(INSTRUCTIONS FOR THE TASK)
Print the first line of the data below and every one after it, through the line containing "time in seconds", exactly as written.

^^^^^^^^

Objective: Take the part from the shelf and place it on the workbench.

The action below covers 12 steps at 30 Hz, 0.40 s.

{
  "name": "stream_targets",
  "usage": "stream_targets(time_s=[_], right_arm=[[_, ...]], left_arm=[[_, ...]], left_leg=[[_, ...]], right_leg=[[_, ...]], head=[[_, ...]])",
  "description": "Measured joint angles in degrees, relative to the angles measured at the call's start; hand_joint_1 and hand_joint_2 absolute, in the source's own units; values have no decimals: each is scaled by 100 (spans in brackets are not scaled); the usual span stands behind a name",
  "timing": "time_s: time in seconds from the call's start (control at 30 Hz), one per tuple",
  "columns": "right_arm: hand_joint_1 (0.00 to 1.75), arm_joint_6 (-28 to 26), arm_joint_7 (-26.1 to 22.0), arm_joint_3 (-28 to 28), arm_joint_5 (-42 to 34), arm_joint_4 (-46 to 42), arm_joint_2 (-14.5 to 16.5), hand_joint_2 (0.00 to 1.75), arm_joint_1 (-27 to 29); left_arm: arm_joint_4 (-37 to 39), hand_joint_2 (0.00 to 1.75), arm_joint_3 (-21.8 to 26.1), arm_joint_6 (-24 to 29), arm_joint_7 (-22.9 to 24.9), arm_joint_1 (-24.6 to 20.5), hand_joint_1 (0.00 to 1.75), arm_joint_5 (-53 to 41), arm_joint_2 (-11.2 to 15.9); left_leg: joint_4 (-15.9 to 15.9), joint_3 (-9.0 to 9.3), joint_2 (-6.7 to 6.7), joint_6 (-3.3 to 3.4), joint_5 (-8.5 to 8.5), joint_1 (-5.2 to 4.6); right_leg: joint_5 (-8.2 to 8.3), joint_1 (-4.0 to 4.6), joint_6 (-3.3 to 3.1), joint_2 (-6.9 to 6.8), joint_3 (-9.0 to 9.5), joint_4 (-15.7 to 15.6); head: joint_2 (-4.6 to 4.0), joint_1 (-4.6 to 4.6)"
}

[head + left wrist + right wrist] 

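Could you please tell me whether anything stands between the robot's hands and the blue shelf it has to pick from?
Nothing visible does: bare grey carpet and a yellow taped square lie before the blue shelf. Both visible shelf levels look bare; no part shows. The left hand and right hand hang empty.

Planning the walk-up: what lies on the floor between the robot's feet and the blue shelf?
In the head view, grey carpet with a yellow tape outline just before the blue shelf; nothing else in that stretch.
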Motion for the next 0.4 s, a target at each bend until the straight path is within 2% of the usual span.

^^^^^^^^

(YOUR RESPONSE)
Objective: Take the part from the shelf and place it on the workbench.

The action below covers 12 steps at 30 Hz, 0.40 s.

{
  "name": "stream_targets",
  "usage": "stream_targets(time_s=[_], right_arm=[[_, ...]], left_arm=[[_, ...]], left_leg=[[_, ...]], right_leg=[[_, ...]], head=[[_, ...]])",
  "description": "Measured joint angles in degrees, relative to the angles measured at the call's start; hand_joint_1 and hand_joint_2 absolute, in the source's own units; values have no decimals: each is scaled by 100 (spans in brackets are not scaled); the usual span stands behind a name",
  "timing": "time_s: time in seconds from the call's start (control at 30 Hz), one per tuple",

Output for this exercise is now complete.